Assignment: Print the data that follows exactly as it stands, from its first line through the line containing "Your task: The", and stop there.

Recorded data:
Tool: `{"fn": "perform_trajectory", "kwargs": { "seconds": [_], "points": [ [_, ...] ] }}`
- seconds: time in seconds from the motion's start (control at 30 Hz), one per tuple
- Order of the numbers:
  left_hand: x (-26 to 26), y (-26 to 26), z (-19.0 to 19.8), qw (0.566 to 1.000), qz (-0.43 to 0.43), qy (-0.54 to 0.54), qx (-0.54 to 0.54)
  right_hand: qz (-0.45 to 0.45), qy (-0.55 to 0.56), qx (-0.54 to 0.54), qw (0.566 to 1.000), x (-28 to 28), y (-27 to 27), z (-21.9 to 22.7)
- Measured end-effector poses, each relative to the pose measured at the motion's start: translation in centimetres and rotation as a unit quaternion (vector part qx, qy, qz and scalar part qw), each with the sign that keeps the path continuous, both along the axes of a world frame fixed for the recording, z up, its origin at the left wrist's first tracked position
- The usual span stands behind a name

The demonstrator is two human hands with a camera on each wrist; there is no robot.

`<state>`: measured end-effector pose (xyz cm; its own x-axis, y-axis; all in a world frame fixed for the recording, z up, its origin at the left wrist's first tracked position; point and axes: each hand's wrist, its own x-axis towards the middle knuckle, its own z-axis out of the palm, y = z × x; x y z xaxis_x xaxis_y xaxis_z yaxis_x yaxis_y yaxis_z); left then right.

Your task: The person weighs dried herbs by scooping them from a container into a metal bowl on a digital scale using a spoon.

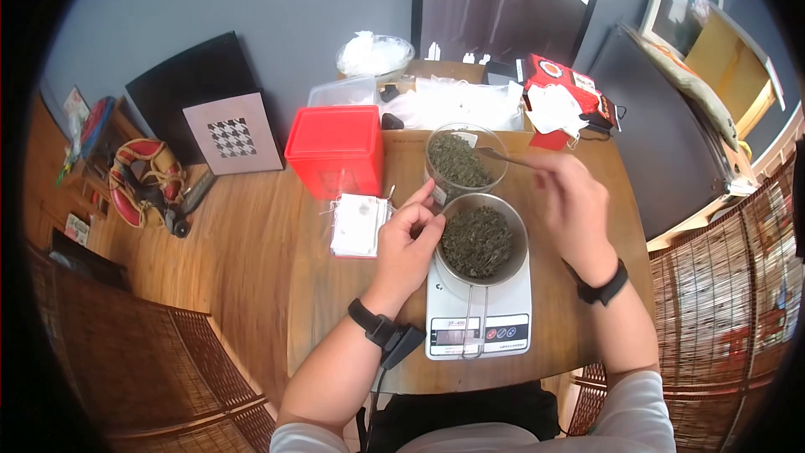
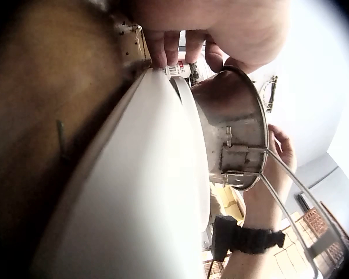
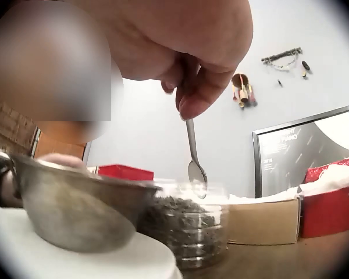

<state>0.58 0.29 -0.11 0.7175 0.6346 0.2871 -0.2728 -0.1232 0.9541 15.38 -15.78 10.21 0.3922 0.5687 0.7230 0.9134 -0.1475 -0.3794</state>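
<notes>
Dried leaves (image 1: pixel 476 242) lie in two heaps above the wooden table (image 1: pixel 562 327), one in a metal pan, one in a clear jar; bulkiest of the things nearby is the red tub (image 1: pixel 335 147); next comes the white scale (image 1: pixel 449 302), its display too washed out to read; the pan (image 3: pixel 75 212) sits upright on it, wire handle (image 1: pixel 470 302) toward the person; just beyond, the jar (image 3: pixel 192 247) stands on the table.

Left hand (image 1: pixel 409 243) is at the left side of the pan's rim; whether its fingers pinch the metal or merely rest there, I cannot tell; right hand (image 1: pixel 574 210) pinches the slim spoon (image 3: pixel 191 142), whose bowl points down at the jar's mouth.

The pan looks stiff and smooth, best taken by its handle; the jar, seemingly thin plastic, may dent if squeezed, so a light hold around its side suits it; the spoon could twist and wants a firm pinch on the stem; the leaves, smallest of all, look light, dry and brittle, likely to crumble under pressure, so they are best lifted from beneath.
</notes>
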Motion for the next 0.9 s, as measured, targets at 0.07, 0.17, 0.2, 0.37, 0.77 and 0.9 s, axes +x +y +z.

Solution to this problem:
Tool: `{"fn": "perform_trajectory", "kwargs": { "seconds": [_], "points": [ [_, ...] ] }}`
- seconds: time in seconds from the motion's start (control at 30 Hz), one per tuple
- Order of the numbers:
  left_hand: x (-26 to 26), y (-26 to 26), z (-19.0 to 19.8), qw (0.566 to 1.000), qz (-0.43 to 0.43), qy (-0.54 to 0.54), qx (-0.54 to 0.54)
  right_hand: qz (-0.45 to 0.45), qy (-0.55 to 0.56), qx (-0.54 to 0.54), qw (0.566 to 1.000), x (-28 to 28), y (-27 to 27), z (-21.9 to 22.7)
- Measured end-effector poses, each relative to the pose measured at the motion's start: translation in centimetres and rotation as a unit quaternion (vector part qx, qy, qz and scalar part qw), each with the sign that keeps the path continuous, both along the axes of a world frame fixed for the recording, z up, its origin at the left wrist's first tracked position
- The usual span stands behind a name

The demonstrator is two human hands with a camera on each wrist; there is no robot.

`<state>`: measured end-effector pose (xyz cm; its own x-axis, y-axis; all in a world frame fixed for the recording, z up, its origin at the left wrist's first tracked position; point and axes: each hand's wrist, its own x-axis towards the middle knuckle, its own z-axis out of the palm, y = z × x; x y z xaxis_x xaxis_y xaxis_z yaxis_x yaxis_y yaxis_z); left then right.

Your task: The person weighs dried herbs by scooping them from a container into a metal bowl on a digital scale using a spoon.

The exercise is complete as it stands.